Drug-induced liver injury (DILI) is one the most unpredictable adverse reactions to xenobiotics in humans and the leading cause of postmarketing withdrawals of approved drugs. To date, these drugs have been collated by the FDA to form the DILIRank database, which classifies DILI severity and potential. These classifications have been used by various research groups in generating computational predictions for this type of liver injury. Recently, groups from Pfizer and AstraZeneca have collated DILI data and physicochemical properties for compounds that can be used along with data from the FDA to build machine learning models for DILI. In this study, we have used these data sets, as well as the Biopharmaceutics Drug Disposition Classification System data set, to generate Bayesian machine learning models with our in-house software, Assay Central. The performance of all machine learning models was assessed through both the internal 5-fold cross-validation metrics and prediction accuracy of an external test set of compounds with known hepatotoxicity. The best-performing Bayesian model was based on the DILI-concern category from the DILIRank database with an ROC of 0.814, a sensitivity of 0.741, a specificity of 0.755, and an accuracy of 0.746. A comparison of alternative machine learning algorithms, such as k-nearest neighbors, support vector classification, AdaBoosted decision trees, and deep learning methods, produced similar statistics to those generated with the Bayesian algorithm in Assay Central. This study demonstrates machine learning models grouped in a tool called MegaTox that can be used to predict early-stage clinical compounds, as well as recent FDA-approved drugs, to identify potential DILI.
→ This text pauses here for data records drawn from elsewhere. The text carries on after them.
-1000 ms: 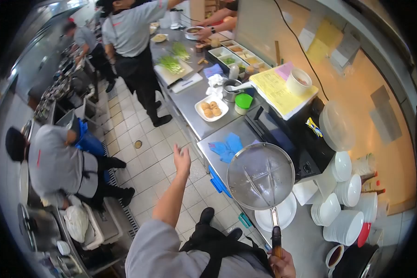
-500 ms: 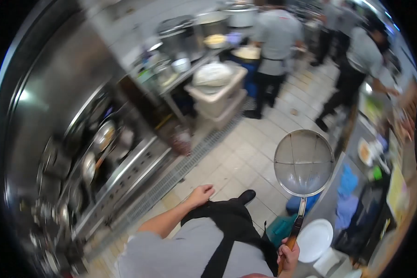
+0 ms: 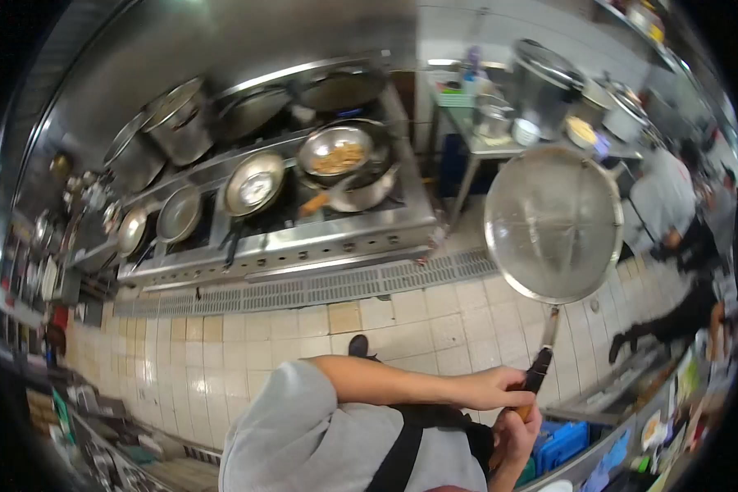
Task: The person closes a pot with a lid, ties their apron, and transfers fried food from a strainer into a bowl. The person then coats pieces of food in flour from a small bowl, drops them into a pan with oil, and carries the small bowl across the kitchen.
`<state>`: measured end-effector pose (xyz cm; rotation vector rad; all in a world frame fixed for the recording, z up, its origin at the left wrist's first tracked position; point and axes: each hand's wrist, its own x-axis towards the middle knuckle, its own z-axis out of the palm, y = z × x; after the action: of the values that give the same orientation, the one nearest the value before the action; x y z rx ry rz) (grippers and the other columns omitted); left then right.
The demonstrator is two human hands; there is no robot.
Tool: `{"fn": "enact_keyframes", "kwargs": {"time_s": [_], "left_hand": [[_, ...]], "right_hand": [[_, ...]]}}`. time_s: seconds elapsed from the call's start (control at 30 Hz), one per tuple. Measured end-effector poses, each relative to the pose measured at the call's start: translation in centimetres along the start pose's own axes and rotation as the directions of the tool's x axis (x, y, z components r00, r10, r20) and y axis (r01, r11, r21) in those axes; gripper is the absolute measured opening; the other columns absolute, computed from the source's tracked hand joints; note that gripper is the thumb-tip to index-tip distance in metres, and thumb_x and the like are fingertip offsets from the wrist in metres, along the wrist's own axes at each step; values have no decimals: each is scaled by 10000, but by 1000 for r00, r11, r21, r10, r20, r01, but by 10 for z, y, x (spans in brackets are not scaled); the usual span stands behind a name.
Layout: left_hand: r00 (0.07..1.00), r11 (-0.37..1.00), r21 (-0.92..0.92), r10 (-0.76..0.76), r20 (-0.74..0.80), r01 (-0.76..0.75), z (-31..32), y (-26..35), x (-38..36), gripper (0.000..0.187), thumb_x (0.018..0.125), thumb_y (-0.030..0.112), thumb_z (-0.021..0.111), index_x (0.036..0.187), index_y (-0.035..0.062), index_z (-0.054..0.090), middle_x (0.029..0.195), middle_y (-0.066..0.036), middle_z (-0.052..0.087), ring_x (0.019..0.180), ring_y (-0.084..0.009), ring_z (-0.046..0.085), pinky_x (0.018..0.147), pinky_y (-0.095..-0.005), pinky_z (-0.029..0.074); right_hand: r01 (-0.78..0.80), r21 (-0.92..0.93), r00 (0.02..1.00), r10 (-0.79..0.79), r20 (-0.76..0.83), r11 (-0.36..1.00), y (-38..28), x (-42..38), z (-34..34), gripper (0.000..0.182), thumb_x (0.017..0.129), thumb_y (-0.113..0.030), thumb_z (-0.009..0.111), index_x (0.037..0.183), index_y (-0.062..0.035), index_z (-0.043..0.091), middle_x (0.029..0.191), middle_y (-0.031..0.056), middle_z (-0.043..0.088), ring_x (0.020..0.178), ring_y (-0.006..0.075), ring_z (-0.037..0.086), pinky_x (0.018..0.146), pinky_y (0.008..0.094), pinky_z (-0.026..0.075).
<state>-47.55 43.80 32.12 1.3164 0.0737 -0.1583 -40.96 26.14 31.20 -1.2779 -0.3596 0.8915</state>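
Observation:
A large round mesh strainer (image 3: 553,221) is held up in front of me, its basket above and its handle pointing down toward my body. Around the lower, wooden end of the handle my right hand (image 3: 517,433) is closed. My left hand (image 3: 492,389) reaches across from the left and grips the handle just above it, where the wood meets a black-wrapped section. Part of the fingers of both hands is hidden behind the handle.
Along the wall runs a steel stove (image 3: 303,238) with several pans and pots. A pan of food pieces (image 3: 336,154) sits there. A floor grate (image 3: 328,285) lies before it. A steel side table (image 3: 500,148) carries a tall pot (image 3: 545,78). Co-workers (image 3: 664,193) stand at right.
My view has swung left toward the stove. My left hand, earlier away from the strainer, has come across to its handle. My right hand still holds the strainer.

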Motion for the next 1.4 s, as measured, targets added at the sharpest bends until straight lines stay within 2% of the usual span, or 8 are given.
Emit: {"fn": "enact_keyframes", "kwargs": {"time_s": [0.33,0.5,0.63,0.7,0.83,1.03,1.2,1.4], "left_hand": [[784,898,333,420,-457,-286,-208,67,-105,298,994,279,606,1023,-15,569,885,-165,669,733,-223,665,636,-370,507],[821,941,268,314,-477,-204,-267,91,-121,303,1005,281,605,1012,-21,571,874,-147,668,713,-208,687,604,-352,556],[824,969,25,222,-521,-245,-294,101,-133,384,1011,294,611,1215,-27,558,1052,-180,685,896,-237,707,811,-338,579],[636,850,496,485,-600,-180,-299,106,-159,538,1014,264,613,1452,-1,447,1244,-216,657,1118,-263,661,1001,-334,499],[831,891,432,345,-437,-142,-300,147,-262,505,1017,243,606,1413,-55,510,1339,-202,628,1259,-271,599,1096,-356,428],[-3,893,384,395,-919,-237,-329,89,-362,346,1013,160,606,1287,-51,622,1173,-152,704,1050,-216,679,907,-366,547],[-422,919,309,186,-887,-244,-375,33,-466,380,1026,274,609,1270,-18,620,1170,-129,688,1098,-223,663,952,-380,527],[-615,979,193,110,-781,-70,-435,-62,-604,364,1036,303,597,1262,19,629,1141,-77,688,1049,-175,664,911,-344,527]], "right_hand": [[-6,33,977,-1,212,999,10,115,218,432,966,-245,654,1257,17,474,757,75,552,417,165,527,317,272,412],[-59,-104,971,81,224,993,3,160,249,447,998,-266,609,1294,39,474,764,70,565,429,164,532,356,258,389],[-82,-51,958,93,271,995,-6,201,283,423,1000,-236,596,1310,28,479,724,47,553,387,107,457,328,251,333],[-64,-35,945,72,320,997,3,233,295,404,1009,-214,581,1318,26,480,677,27,530,370,86,419,319,244,305],[34,-32,919,-18,393,999,11,298,314,326,1023,-173,549,1291,10,514,656,-3,510,383,64,397,335,226,285],[11,-114,943,28,333,993,4,356,346,311,1025,-135,531,1300,7,504,668,-4,493,404,49,380,339,220,281],[54,-201,960,5,282,978,1,376,396,304,1023,-142,538,1283,13,508,667,-16,483,417,43,370,352,220,269],[93,-257,976,-37,215,962,14,391,487,284,1009,-150,567,1248,0,531,688,-15,496,444,37,401,372,210,284]]}}
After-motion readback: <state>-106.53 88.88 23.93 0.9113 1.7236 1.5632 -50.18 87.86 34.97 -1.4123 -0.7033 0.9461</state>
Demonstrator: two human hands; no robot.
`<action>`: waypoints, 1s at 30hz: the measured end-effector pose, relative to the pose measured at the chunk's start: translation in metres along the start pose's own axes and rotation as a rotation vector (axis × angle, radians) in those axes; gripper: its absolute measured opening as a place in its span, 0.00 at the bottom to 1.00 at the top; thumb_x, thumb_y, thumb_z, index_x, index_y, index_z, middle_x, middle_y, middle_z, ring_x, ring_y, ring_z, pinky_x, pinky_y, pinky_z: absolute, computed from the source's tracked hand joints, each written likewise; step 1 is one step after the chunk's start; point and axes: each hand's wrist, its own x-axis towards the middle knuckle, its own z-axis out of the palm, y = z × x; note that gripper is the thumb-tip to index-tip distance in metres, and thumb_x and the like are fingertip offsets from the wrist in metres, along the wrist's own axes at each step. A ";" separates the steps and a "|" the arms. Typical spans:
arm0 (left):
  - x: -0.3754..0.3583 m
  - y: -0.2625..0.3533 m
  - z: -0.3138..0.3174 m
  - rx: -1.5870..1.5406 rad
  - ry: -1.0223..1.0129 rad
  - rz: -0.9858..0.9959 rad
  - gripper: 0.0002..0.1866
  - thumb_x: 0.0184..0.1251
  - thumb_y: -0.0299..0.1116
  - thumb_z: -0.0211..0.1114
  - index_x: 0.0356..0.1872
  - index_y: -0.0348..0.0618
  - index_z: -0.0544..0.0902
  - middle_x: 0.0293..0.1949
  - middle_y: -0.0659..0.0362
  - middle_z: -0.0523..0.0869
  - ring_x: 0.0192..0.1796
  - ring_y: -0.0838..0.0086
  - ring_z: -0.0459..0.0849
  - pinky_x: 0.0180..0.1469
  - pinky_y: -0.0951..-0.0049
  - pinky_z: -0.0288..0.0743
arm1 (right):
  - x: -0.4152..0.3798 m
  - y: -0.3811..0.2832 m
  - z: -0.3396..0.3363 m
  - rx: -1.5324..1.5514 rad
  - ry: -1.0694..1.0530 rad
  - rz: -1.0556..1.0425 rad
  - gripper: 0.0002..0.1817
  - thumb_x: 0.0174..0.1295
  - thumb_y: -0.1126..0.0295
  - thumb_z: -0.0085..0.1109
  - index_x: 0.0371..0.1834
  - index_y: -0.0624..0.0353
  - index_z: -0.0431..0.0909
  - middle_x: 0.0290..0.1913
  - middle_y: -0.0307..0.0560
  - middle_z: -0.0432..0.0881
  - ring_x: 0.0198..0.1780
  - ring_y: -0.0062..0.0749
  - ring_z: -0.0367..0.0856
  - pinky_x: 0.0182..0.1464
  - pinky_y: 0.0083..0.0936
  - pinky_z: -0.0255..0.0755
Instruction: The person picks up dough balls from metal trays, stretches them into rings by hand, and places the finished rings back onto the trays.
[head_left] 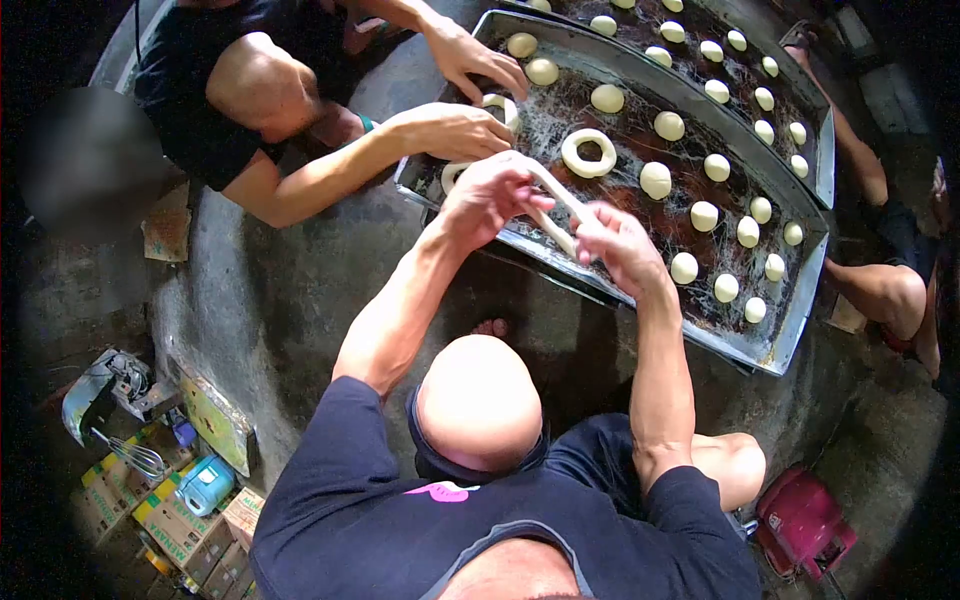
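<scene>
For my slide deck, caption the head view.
Two hands stretch a dough ring over the near tray of dough balls, a co-worker alongside.

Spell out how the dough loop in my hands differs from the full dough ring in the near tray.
The dough loop is held up between the left hand and right hand; the dough ring lies in the near tray. The loop is drawn long, with nearly straight strands, while the ring is roundish. The loop's ends are partly hidden; the ring shows whole. Both are pale, with a central opening.
</scene>
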 end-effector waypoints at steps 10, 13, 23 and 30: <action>0.011 -0.018 -0.010 0.510 0.230 -0.173 0.13 0.66 0.42 0.60 0.42 0.43 0.77 0.34 0.60 0.81 0.39 0.74 0.80 0.43 0.68 0.78 | 0.035 0.030 0.009 -0.114 0.480 0.004 0.15 0.66 0.59 0.55 0.35 0.63 0.76 0.26 0.40 0.75 0.23 0.22 0.76 0.29 0.23 0.73; 0.025 -0.019 -0.014 0.756 0.289 -0.355 0.16 0.67 0.43 0.59 0.45 0.40 0.76 0.41 0.57 0.79 0.45 0.72 0.80 0.46 0.63 0.79 | 0.062 0.072 -0.023 -0.944 0.432 -0.402 0.13 0.64 0.66 0.48 0.42 0.64 0.76 0.35 0.55 0.78 0.35 0.44 0.80 0.37 0.37 0.74; -0.011 -0.009 -0.001 1.073 0.110 -0.061 0.26 0.68 0.42 0.60 0.61 0.37 0.71 0.55 0.52 0.79 0.50 0.74 0.78 0.51 0.75 0.71 | -0.023 0.026 -0.044 -1.273 0.846 -0.302 0.18 0.62 0.63 0.51 0.50 0.63 0.76 0.39 0.65 0.80 0.42 0.57 0.80 0.46 0.43 0.74; 0.003 -0.058 0.041 0.928 0.006 -0.152 0.23 0.70 0.42 0.60 0.59 0.36 0.74 0.50 0.56 0.81 0.50 0.76 0.79 0.46 0.75 0.79 | -0.020 0.039 -0.025 -0.580 0.578 -0.199 0.20 0.55 0.59 0.69 0.39 0.63 0.74 0.33 0.43 0.78 0.35 0.25 0.76 0.37 0.23 0.73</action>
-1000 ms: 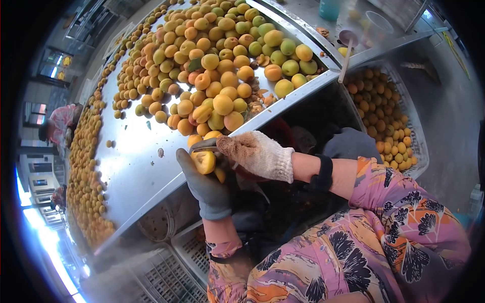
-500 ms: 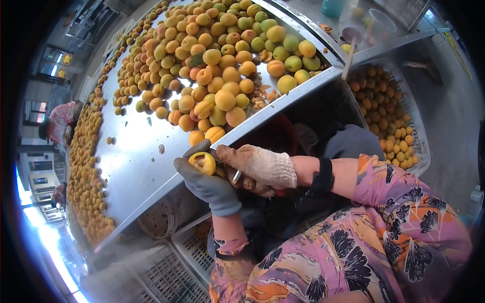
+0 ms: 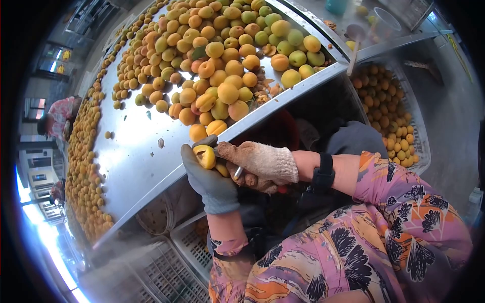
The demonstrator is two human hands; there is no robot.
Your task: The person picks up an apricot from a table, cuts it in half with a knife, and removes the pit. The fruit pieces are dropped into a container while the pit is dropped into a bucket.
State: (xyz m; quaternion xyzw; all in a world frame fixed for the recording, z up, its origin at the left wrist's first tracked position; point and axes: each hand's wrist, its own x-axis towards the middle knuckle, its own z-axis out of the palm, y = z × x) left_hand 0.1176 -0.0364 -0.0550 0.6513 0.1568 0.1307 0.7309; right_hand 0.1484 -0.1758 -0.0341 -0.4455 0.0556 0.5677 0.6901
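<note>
My left hand [image 3: 209, 179], in a grey glove, is closed around a cut apricot [image 3: 205, 156] just off the table's near edge. A dark hollow shows in the apricot's cut face, and another yellow piece [image 3: 222, 168] sits beside it against the fingers. My right hand [image 3: 260, 164], in a stained white knit glove, is closed on a slim tool with a shiny metal end [image 3: 238, 172]. Its thumb side meets the left fingers at the fruit. The rest of the tool is hidden by the gloves.
Many apricots [image 3: 214, 50] are heaped on the metal table [image 3: 136, 161], with scraps near its raised edge. A crate of apricots [image 3: 386, 116] stands at right. Plastic crates [image 3: 166, 267] sit below left. Another person [image 3: 63, 118] is at the far left.
My left hand has tilted more upright, and the cut apricot has turned within its fingers. The right hand stays close against it. The view has shifted slightly.
</note>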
药物性肝损伤(DILI)是人体对外源化学物质最不可预测的不良反应之一,也是已批准药物上市后撤回的主要原因。迄今为止,这些药物已被 FDA 整理到 DILIRank 数据库中,该数据库对 DILI 的严重程度和潜在性进行分类。这些分类已被各个研究小组用于生成此类肝损伤的计算预测。最近,辉瑞和阿斯利康的研究团队整理了 DILI 数据和化合物的理化性质,这些数据可以与 FDA 的数据结合使用,为 DILI 构建机器学习模型。在这项研究中,我们使用了这些数据集,以及生物药剂学药物处置分类系统数据集,使用我们内部的软件 Assay Central 生成贝叶斯机器学习模型。通过内部 5 折交叉验证指标和外部已知肝毒性化合物测试集的预测准确性,评估了所有机器学习模型的性能。性能最佳的贝叶斯模型基于 DILIRank 数据库中的 DILI 关注类别,ROC 为 0.814,敏感性为 0.741,特异性为 0.755,准确性为 0.746。替代机器学习算法(如 k-最近邻、支持向量分类、AdaBoosted 决策树和深度学习方法)的比较产生了与 Assay Central 中贝叶斯算法生成的统计数据相似的结果。这项研究展示了一种名为 MegaTox 的机器学习模型,该模型可用于预测早期临床化合物以及最近 FDA 批准的药物,以识别潜在的 DILI。